Go through the data that follows and restate each line exactly as it reads.

======== INFORMATION SHOWN

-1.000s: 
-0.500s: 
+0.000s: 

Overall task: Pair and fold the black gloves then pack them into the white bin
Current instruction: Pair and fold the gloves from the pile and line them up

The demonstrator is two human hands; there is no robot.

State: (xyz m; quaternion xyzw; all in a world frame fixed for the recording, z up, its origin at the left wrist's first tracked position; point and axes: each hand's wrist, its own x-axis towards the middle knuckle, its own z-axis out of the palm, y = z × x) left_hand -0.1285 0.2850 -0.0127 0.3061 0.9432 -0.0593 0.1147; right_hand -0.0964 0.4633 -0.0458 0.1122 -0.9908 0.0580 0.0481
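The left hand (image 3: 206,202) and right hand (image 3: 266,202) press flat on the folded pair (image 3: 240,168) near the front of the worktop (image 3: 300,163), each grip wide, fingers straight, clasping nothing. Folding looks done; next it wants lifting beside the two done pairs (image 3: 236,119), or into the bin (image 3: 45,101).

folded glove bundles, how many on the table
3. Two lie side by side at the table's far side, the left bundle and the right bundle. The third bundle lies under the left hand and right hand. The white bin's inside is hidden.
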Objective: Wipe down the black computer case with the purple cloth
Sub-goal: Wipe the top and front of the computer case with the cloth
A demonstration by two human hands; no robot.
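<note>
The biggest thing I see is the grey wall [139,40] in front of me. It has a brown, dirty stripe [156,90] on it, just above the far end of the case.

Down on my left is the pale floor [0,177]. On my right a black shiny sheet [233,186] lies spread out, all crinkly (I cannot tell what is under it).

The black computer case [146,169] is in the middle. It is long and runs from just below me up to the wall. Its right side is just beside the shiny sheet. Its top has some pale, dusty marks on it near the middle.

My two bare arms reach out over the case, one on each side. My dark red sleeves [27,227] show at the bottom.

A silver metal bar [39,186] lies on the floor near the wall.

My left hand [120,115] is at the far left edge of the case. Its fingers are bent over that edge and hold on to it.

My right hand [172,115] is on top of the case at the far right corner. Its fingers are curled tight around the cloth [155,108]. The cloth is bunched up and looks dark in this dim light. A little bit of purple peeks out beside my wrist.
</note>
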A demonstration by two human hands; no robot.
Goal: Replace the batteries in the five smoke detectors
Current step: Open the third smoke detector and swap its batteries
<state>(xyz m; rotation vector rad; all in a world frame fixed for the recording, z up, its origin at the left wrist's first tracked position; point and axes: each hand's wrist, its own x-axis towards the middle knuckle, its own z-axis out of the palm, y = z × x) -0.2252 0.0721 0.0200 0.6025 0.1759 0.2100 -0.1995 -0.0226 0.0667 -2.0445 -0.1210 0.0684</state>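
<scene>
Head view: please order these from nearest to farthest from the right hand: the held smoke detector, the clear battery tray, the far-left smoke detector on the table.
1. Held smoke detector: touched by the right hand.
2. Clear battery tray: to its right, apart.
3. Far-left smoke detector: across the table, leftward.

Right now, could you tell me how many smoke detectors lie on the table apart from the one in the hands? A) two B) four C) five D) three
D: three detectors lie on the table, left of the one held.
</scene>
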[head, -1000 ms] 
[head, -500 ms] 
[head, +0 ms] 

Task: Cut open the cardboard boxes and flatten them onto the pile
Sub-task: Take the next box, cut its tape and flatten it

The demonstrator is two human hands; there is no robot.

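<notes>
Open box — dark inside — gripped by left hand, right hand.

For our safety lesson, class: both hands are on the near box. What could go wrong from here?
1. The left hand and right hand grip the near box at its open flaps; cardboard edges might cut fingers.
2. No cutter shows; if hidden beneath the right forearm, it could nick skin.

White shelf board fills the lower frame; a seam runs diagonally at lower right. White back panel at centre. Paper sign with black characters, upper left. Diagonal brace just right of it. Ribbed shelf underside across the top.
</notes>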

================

◆ OUTPUT FOR THIS TASK ◆
-1.000s: 
-0.500s: 
+0.000s: 

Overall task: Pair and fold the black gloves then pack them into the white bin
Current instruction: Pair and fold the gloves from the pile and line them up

The demonstrator is two human hands; there is no robot.

State: (xyz m; quaternion xyzw; all in a world frame fixed for the recording, z up, its origin at the left wrist's first tracked position; point and axes: each hand's wrist, its own x-axis towards the middle knuckle, its own z-axis out of the palm, y = z × x) left_hand -0.1285 0.2850 -0.0127 0.3061 0.9432 -0.0593 0.1147; right_hand -0.0964 0.4633 -0.0458 0.1122 -0.9908 0.0580 0.0481
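The left hand (image 3: 206,202) and right hand (image 3: 266,202) press flat on the folded pair (image 3: 240,168) near the front of the worktop (image 3: 300,163), each grip wide, fingers straight, clasping nothing. Folding looks done; next it wants lifting beside the two done pairs (image 3: 236,119), or into the bin (image 3: 45,101).

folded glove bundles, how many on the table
3. Two lie side by side at the table's far side, the left bundle and the right bundle. The third bundle lies under the left hand and right hand. The white bin's inside is hidden.
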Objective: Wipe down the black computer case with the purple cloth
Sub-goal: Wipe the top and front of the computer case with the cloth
A demonstration by two human hands; no robot.
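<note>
The biggest thing I see is the grey wall [139,40] in front of me. It has a brown, dirty stripe [156,90] on it, just above the far end of the case.

Down on my left is the pale floor [0,177]. On my right a black shiny sheet [233,186] lies spread out, all crinkly (I cannot tell what is under it).

The black computer case [146,169] is in the middle. It is long and runs from just below me up to the wall. Its right side is just beside the shiny sheet. Its top has some pale, dusty marks on it near the middle.

My two bare arms reach out over the case, one on each side. My dark red sleeves [27,227] show at the bottom.

A silver metal bar [39,186] lies on the floor near the wall.

My left hand [120,115] is at the far left edge of the case. Its fingers are bent over that edge and hold on to it.

My right hand [172,115] is on top of the case at the far right corner. Its fingers are curled tight around the cloth [155,108]. The cloth is bunched up and looks dark in this dim light. A little bit of purple peeks out beside my wrist.
</note>
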A demonstration by two human hands; no robot.
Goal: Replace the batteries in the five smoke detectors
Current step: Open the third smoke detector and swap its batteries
<state>(xyz m; rotation vector rad; all in a world frame fixed for the recording, z up, its origin at the left wrist's first tracked position; point and axes: each hand's wrist, its own x-axis towards the middle knuckle, its own z-axis out of the palm, y = z × x) -0.2252 0.0721 0.0200 0.6025 0.1759 0.2100 -0.1995 -0.0226 0.0667 -2.0445 -0.1210 0.0684</state>
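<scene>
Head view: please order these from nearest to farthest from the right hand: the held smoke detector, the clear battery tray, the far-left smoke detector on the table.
1. Held smoke detector: touched by the right hand.
2. Clear battery tray: to its right, apart.
3. Far-left smoke detector: across the table, leftward.

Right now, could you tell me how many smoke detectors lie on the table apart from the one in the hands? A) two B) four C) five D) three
D: three detectors lie on the table, left of the one held.
</scene>
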[head, -1000 ms] 
[head, -500 ms] 
[head, +0 ms] 

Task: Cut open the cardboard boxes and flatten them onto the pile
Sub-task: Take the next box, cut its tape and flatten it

The demonstrator is two human hands; there is no robot.

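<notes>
Open box — dark inside — gripped by left hand, right hand.

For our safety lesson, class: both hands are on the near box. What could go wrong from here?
1. The left hand and right hand grip the near box at its open flaps; cardboard edges might cut fingers.
2. No cutter shows; if hidden beneath the right forearm, it could nick skin.

White shelf board fills the lower frame; a seam runs diagonally at lower right. White back panel at centre. Paper sign with black characters, upper left. Diagonal brace just right of it. Ribbed shelf underside across the top.
</notes>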

Nothing remains to be written for this exercise.